We settle in at a table by the window and enjoy classic cappuccinos and not-so-Roman cinnamon rolls. Both are delicious, and they set us up for another day of sightseeing (and eating!).

Rome Bakery

Roman Forum

After breakfast we walk through the Colle Oppio Park to get to the Roman Forum. It’s busy and the lines are long, but we’ve pre-booked our tickets and we manage to see a few highlights in the short time we’ve allotted ourselves (I stayed here for hours on my last trip to Rome).

It’s amazing to see the ruins up close, and to imagine what life was like in Ancient Rome.

Once the site of everything from public gatherings to courts of law and gladiatorial combats, it’s now known for its stunning ruins, tall columns, and historic importance.

Roman Forum

Food Tour

When we leave the forum we head to the Campo de’ Fiori. My boyfriend has booked us a food tour with a local guide who grew up in the area. We meet him at the market in the middle of the square, excited to taste Rome with him.

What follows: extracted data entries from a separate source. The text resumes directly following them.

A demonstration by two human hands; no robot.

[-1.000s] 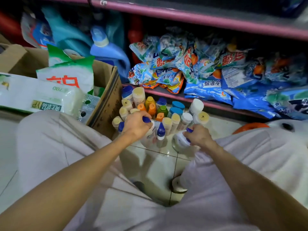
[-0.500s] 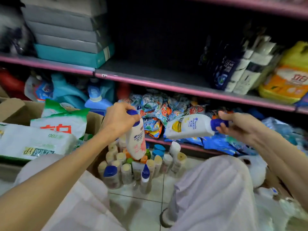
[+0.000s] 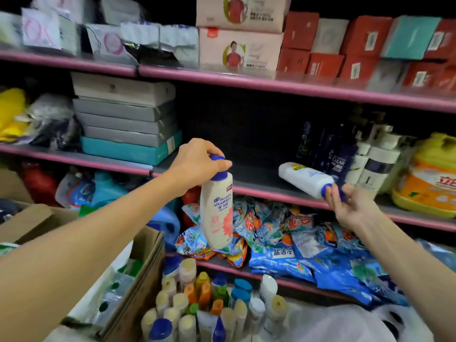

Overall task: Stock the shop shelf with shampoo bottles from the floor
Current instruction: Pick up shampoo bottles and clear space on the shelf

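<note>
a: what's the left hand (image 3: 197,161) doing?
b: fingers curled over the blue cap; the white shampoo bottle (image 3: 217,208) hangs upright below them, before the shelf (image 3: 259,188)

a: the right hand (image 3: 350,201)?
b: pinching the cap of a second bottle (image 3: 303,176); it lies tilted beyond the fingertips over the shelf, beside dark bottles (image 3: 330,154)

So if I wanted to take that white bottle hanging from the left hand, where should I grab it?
Probably round its waist, coming from the right. The white bottle hangs upright, and the left hand already covers its blue cap, so only the body is free. It narrows towards the cap, so fingers should wrap well there.
</note>
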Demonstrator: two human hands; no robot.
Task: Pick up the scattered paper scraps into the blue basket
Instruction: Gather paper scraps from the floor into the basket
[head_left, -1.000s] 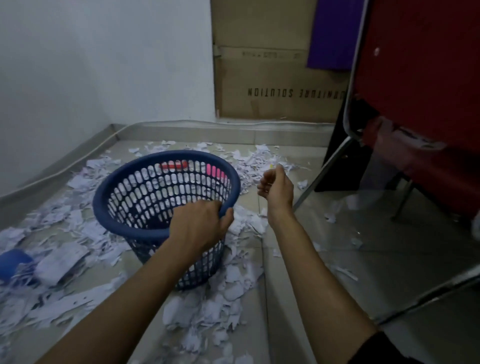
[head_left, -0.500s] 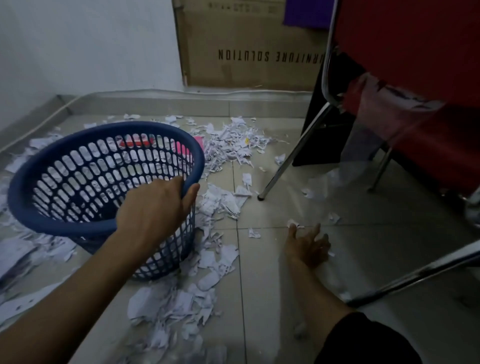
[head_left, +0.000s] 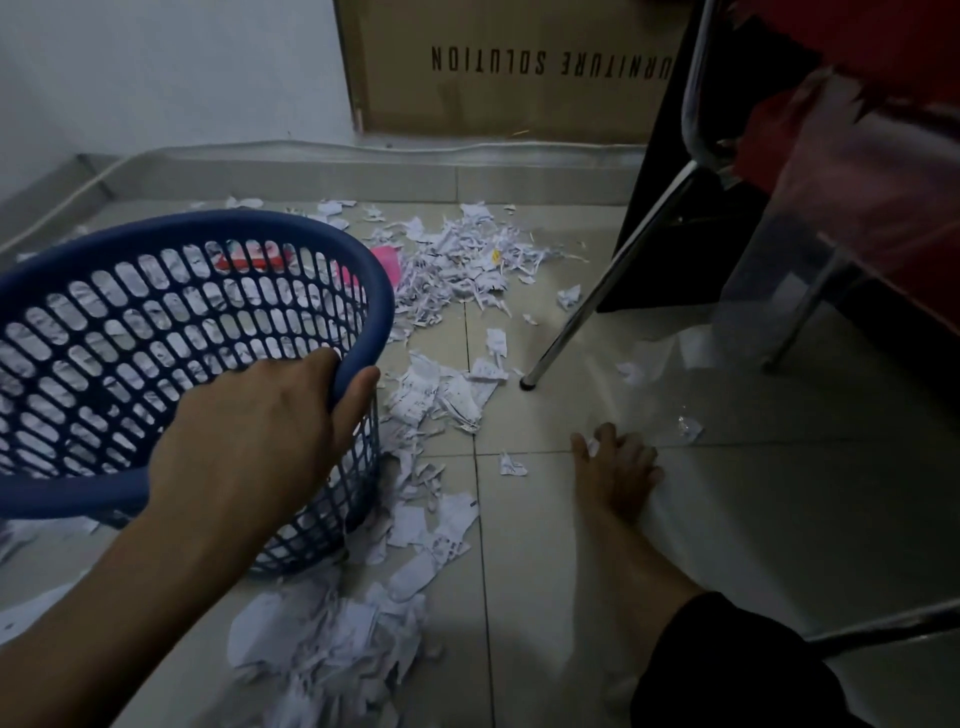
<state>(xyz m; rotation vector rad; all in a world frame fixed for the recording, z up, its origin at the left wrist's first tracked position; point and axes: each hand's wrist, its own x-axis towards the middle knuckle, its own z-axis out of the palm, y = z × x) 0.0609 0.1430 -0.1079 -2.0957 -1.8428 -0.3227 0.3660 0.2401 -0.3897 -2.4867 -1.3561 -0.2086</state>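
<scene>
The blue basket (head_left: 208, 223), a slotted plastic one, stands tilted on the tiled floor at the left. My left hand (head_left: 260, 436) grips its near rim, thumb outside and fingers over the edge. White paper scraps lie scattered around it: a dense pile (head_left: 457, 265) behind the basket, a cluster (head_left: 441, 395) to its right, and a heap (head_left: 322, 639) in front. My right hand (head_left: 618, 473) lies low on the floor with fingers stretched forward, touching a tiny scrap (head_left: 590, 445) at its fingertips. A single small scrap (head_left: 511, 464) lies just left of that hand.
A metal chair leg (head_left: 597, 291) slants down to the floor beyond my right hand, under a red chair seat (head_left: 857, 62). A cardboard box (head_left: 519, 78) leans on the back wall. A pink object (head_left: 387, 262) sits behind the basket. A crumpled clear bit (head_left: 688, 427) lies right of my fingers.
My right hand dropped from in front of me to the floor and now rests there near a tiny scrap. My left hand kept its grip while the basket tilted.
</scene>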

Our guide starts by taking us around the market to show us the best stalls and point out which produce is in season. It’s a great way to learn about Roman cuisine and whet our appetites for the culinary odyssey we’re about to embark on.

Rome food market

For the next three hours, we walk all over the area as our guide takes us to his favorite places to sip espresso, taste pastries, eat Roman pizza, sample fried zucchini flowers, nibble porchetta and cheese, and savor gelato.

In between stops, he walks us through the city, pointing out historic residences like the Palazzo Spada, taking us into hidden courtyards, and pointing out famous ruins, churches, and landmarks.

It’s a great way to see the city and sample some of its best food at the same time.

Rome outdoor restaurant tables

Galleria Borghese

After the food tour, the second of our 4 days in Rome continues with a tour of the Galleria Borghese. Set in the stunning Villa Borghese Pinciana, it’s one of the city’s best art museums. It was a highlight of my last trip to Rome, and I’m excited to be back.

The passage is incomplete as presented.